Packet Sniffer for capturing session?

Dear friends,
I was surfing the net that I came across the following message in a board:
/////////////////////////////////////////////////////////////////
I've got a soft that capture the Yahoo session like:

"http://login.yahoo.com/config/login?.tries=3&.
src=ym&.md5=&.hash=&.js=1&.last=&promo=&.intl=us&. bypass=&.partner=&.u=40avnjt1da3t7&.v=0&.challenge =gJHnjP93jlYiEyzbwnYDOBQNrmn5&.y
plus=&.emailCode=&pkg=&stepid=&.ev=&hasMsgr=1&.chk P=Y&.done=http%3A//mail.yahoo.com&login=test123&passwd=9c207190bd4143 0c9157fc5c
a8a84d57&.persistent=&.save=1&.hash=1&.md5=1"

Can anyone know how to decode the passwd hidden under
"&passwd=9c207190bd41430c9157fc5ca8a84d57&" ???
///////////////////////////////////////////////////////////////////
I think it had been something like packet sniffers but not sure.
Does anyone have a feeling toward what it had been? or guess?

Thanks all

Quote:

---

hash=1&.md5=1

---

It's an MD5 hash, can't decode that only bruteforce it.

Quote:

---

I think it had been something like packet sniffers but not sure.

---

Why don't you try it yourself?

http://www.wireshark.org

As SirDice mentioned it is a md5 hash and i suspect that you would have a slim chance at "cracking" the hash.

And even if you did crack it what purpose would it serve? I mean really is it worth spending an amount of time to get into someon'es yahoo account... :confused:

Simply because as soon as the actual owner of the account become's aware of it, they will notify yahoo and the account will be suspended and reset with new password etc.

So you will be at stage 1 again very quickly.

Thanks Sir,
I just downloaded the wireshark and googled it but let me say something.
Yes the pass is md5 but as I have found out, he has logged in with his own user and pass into yahoo and by capturing his own session by wireshark, he has gained the md5 hash of his pass!!!!!!!!So what? What's the result of using wireshark this way!!!!
I know that md5 has a 1-way algorithm. So when we first make an account in yahoo it stores a md5 copy of our pass in his database (say HASH1). The next time you wanna login, you gave him again your pass...yahoo changes it into md5 (say HASH2) and compares it with HASH1...if they are the same u can enter. OK. I thought he had found HASH1 in his post...I mean the hash of real pass that's stored in server database otherwise what's the benefit of finding your own md5 pass!!!!!!!!!
Anyhow do you think there is any footprint of HASH1 any any of sent or received packets during email login? And can it be sniffed?
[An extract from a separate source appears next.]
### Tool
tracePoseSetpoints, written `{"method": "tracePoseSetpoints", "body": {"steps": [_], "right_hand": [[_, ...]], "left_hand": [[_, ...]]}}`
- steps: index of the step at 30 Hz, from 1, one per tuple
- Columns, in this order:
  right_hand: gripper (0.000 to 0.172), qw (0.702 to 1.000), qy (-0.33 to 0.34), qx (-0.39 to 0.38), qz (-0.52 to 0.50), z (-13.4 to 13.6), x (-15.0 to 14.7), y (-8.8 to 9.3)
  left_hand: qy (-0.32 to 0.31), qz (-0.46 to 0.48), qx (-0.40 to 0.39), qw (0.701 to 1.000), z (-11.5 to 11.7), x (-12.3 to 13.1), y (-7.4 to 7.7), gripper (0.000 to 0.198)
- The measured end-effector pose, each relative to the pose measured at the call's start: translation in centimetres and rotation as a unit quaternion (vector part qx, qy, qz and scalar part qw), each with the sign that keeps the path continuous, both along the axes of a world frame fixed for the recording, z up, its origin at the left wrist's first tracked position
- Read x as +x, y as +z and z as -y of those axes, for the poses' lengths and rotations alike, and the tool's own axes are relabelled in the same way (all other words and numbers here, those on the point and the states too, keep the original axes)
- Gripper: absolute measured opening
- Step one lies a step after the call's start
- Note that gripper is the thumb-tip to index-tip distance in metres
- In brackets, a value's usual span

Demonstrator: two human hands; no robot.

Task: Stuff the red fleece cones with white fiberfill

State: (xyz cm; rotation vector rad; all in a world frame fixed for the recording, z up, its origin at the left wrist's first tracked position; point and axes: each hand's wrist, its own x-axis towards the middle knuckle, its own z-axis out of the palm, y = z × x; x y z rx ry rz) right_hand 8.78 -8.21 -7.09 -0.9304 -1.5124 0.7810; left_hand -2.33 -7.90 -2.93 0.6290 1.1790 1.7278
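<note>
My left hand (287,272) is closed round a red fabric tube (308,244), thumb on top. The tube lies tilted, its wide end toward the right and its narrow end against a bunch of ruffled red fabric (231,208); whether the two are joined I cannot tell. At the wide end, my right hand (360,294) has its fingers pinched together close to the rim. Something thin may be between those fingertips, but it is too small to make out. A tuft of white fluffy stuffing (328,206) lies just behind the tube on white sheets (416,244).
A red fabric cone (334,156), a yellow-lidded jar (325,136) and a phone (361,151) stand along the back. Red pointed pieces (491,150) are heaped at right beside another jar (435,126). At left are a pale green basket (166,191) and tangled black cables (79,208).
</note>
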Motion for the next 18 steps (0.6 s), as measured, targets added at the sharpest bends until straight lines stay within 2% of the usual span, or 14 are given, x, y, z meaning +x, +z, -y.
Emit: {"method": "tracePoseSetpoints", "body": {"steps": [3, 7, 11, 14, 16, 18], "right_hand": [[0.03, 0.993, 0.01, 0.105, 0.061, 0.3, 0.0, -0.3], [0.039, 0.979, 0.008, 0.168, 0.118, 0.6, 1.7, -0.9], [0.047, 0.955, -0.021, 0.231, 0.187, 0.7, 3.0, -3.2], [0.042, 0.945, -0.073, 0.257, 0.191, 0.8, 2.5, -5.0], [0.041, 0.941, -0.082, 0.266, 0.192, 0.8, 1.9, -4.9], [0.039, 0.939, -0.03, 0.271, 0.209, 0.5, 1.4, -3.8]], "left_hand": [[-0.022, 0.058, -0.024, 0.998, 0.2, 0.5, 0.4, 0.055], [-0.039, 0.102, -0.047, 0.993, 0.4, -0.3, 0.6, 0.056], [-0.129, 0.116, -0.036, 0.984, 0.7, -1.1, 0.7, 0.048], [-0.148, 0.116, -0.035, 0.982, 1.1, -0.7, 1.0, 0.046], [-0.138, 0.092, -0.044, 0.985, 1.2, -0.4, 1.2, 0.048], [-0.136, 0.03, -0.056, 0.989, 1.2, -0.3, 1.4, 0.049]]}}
Thanks t34b4g5 too. But what do you think about my next post? Am I right? Also I agree with you, in general, about worthlessness of hacking others privacy but in hackers manifesto there's a sentence: do not judge me cause you don't know me. Only God can judge me.
I myself believe the above sentences from manifesto (and of course I have some discussions about it <winkle>)

If you look closely at the url you'll also find a challenge in there..
So it's a challenge/response type authentication.
Just sniffing the current MD5 won't help you as it depends on the challenge..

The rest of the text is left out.